A Jealous Mistress

The general consensus about my plan to climb the day after running the Hartford Marathon was that I was nuts, but I figured my arms would be fresh enough. More importantly, there just had to be some climbing. What with one thing and another, and you can blame a lot on the rain, I haven’t climbed half as much this year as I usually do. Which has made for a season in limbo–neither here nor there, neither better nor worse. I manage a couple weekends in a row or get in a solid few weeks at the gym and see some improvement. Then life deals another scheduling blow and I’m back to start-of-season form. Now the season is nearly over and I’ve got precious little to point at. At least, not in the way of climbing.

I keep saying I’m not a runner and keep sacrificing yet another weekend to yet another race. At first glance, a race is a thing that takes a few hours. But then there are the training days and the traveling days and the recovery days. The longer the race, the more the days, the more hours in those days. Running is not my true love, but it’s a jealous mistress.

Back when I ran my first race, a half marathon, people would ask if I was planning to run a full marathon and I’d emphatically tell them no. It would take more than four hours, I’d tell them (I was probably underestimating) and I couldn’t imagine suffering for that long. For two hours, the time it takes to run a half marathon, I could suffer. For four, no.

And I couldn’t train for it, I explained to Steve when we first started dating. I had so much trouble with shin splints back then that it was hard to get in more than a dozen miles a week, which is technically not enough to train for even a half marathon. Besides, running was just exercise. It was something I did to stay in shape–to work the cardiovascular system, to build stronger bones, to burn calories. My first race was an experience, a thrill ride, but it was supposed to be a one-time deal. I’m a climber, damn it, Jim.

So maybe I’m a climber who runs.

The marathon was great. I did it in 3:39 and wasn’t suffering for more than ten minutes of it. I sure didn’t train as hard as the websites say you ought to, averaging only 35 miles a week for only three weeks, but I guess that was enough, and the shin splints held off until it was time to taper anyway. When I said I’d never run a marathon, I didn’t know that a marathon could feel like that.

But what about the climbing? Why does the balance keep shifting?

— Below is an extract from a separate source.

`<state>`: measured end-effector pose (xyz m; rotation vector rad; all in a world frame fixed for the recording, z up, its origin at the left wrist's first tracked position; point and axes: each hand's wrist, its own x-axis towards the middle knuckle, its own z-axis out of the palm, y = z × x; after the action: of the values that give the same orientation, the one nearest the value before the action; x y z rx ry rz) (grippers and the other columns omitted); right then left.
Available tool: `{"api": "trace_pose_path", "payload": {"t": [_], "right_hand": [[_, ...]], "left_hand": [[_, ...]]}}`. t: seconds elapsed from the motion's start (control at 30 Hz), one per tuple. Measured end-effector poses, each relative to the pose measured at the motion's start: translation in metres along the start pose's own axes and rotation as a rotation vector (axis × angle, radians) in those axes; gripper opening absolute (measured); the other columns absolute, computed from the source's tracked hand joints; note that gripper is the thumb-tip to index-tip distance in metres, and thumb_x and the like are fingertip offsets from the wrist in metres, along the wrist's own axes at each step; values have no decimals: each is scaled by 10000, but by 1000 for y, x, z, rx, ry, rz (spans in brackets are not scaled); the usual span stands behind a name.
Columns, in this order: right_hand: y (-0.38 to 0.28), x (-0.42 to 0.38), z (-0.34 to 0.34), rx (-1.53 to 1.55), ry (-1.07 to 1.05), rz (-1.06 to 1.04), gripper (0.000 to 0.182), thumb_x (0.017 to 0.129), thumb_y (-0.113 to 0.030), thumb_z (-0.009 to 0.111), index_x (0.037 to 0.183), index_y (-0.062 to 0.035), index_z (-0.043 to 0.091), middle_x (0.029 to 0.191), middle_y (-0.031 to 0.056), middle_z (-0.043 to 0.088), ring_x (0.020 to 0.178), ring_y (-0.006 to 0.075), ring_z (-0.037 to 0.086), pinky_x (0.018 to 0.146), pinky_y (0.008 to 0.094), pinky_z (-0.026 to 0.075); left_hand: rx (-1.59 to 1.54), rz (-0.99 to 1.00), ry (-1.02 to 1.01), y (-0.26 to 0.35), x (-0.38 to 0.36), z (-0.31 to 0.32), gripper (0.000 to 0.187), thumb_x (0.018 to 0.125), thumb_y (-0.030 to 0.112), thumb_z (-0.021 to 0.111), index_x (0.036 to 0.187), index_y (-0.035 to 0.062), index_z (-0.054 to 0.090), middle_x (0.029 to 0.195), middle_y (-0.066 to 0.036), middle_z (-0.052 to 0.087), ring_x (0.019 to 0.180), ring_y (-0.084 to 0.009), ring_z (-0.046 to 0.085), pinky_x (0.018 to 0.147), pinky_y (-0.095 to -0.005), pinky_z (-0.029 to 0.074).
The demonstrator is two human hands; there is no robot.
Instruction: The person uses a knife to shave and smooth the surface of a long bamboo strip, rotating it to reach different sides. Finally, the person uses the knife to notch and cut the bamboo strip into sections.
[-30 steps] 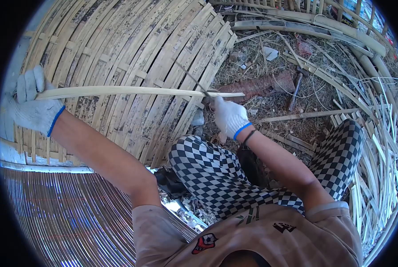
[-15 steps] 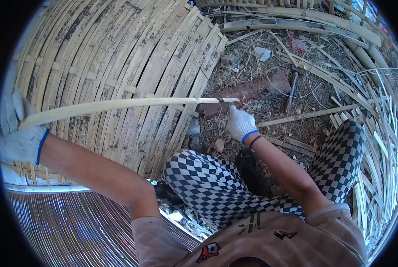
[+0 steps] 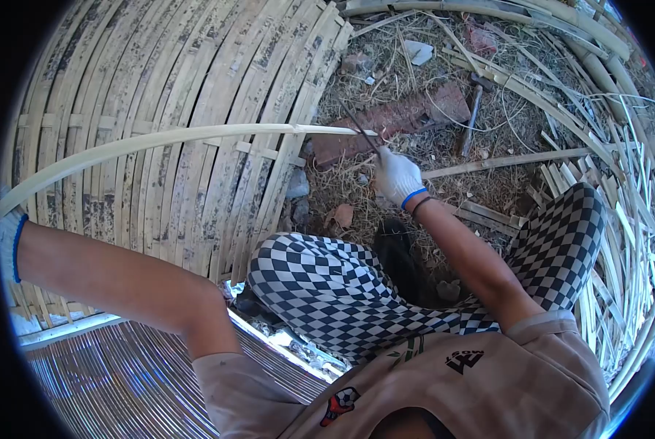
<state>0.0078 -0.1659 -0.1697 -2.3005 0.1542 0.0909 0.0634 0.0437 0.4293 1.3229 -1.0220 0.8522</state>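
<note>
A long pale bamboo strip (image 3: 166,136) arches from the left edge of the view to the brick area in the middle. My left hand (image 3: 10,245), in a white glove with a blue cuff, grips its left end; the fingers are largely cut off by the view's edge. My right hand (image 3: 398,177), gloved the same way, is closed around a knife whose thin dark blade (image 3: 358,123) crosses the strip near its right tip. The knife's handle is hidden in the glove.
A woven bamboo panel (image 3: 159,80) fills the left side. Reddish bricks (image 3: 408,121) lie on straw-strewn ground, with a hammer (image 3: 473,117) beside them. Split bamboo strips (image 3: 627,241) pile up at right. My checkered legs (image 3: 320,285) are folded below.
The knife blade now shows, angled across the strip. My left hand has moved further left, mostly out of view, and the strip bows more. The whole view has shifted slightly.
</note>
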Motion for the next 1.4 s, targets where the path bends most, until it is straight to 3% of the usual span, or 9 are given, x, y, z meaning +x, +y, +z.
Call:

* You can always run. Climbing requires daylight, decent weather, a partner, some nice rock, and enough time to get to the rock, climb some stuff, and get back. Running requires a pair of shoes and a sports bra (and sometimes I live without the sports bra). If you only have half an hour, you only go three miles. If it’s raining, you get wet. If it’s dark, you wear a headlamp.

* Racing has a deadline. Once you click submit on that race entry form, you’ve got a goal, and that goal has a date associated with it. I have many climbing goals and dreams but they can always wait until next weekend. Or next season.

* It’s not that important. Climbing is like the really attractive PPG (person of preferred gender) you have a mega crush on. Your heart beats faster, you can’t catch your breath, and your brain turns to mush. It’s love/hate, flight or fight. You’ll die if he doesn’t notice you and you’ll die if he does. Running’s just zis guy, you know? No one gets hurt, no one gets scared, no one gets disappointed or excited or has their ego boosted or dumped on. I just run.

But what about the climbing? Aren’t you going to talk about climbing?

Ah, yes. We went to Farley, me and the Russians. There’s no guidebook for Farley, but I knew a little and Natasha knew a little more and a very kind local (there seem to be quite a few very kind locals in that area) shared his knowledge. Between us, I got to climb six routes I’d never been on before. Most were fully bolted but I did mix in one mixed route, since Natasha had lugged her gear all the way up there.

I was expecting the Russians to be rope guns but they’d over-climbed the day before and so we all happily melted into lethargy around three o’clock. We took a tour of the area and I saw Yosemite Crack. Having now seen it, I can see I need to do it.

(route names where known)
11a (TR)
Sweating Buckets, 5.9
5.10 mixed
Vinyl Siding, 5.10
Airblast, 5.8

October 13, 2008   Posted in: Farley Ledge MA, Running

2 Responses

  1. Geoff - October 15, 2008

    Wow! 3:39 in a marathon is a very respectable time. Much faster than any of mine, and you don’t sound like you suffered much. Impressive!


  2. Dawn Alguard - October 16, 2008

    Thanks, Geoff. I guess I was ready to run this race because it seemed like it flew by. I haven’t had so much fun since the first one. I ran with a pace leader, which I’d never done before, and it helps mentally. It was a friendly group and I didn’t have to think about what my pace should be.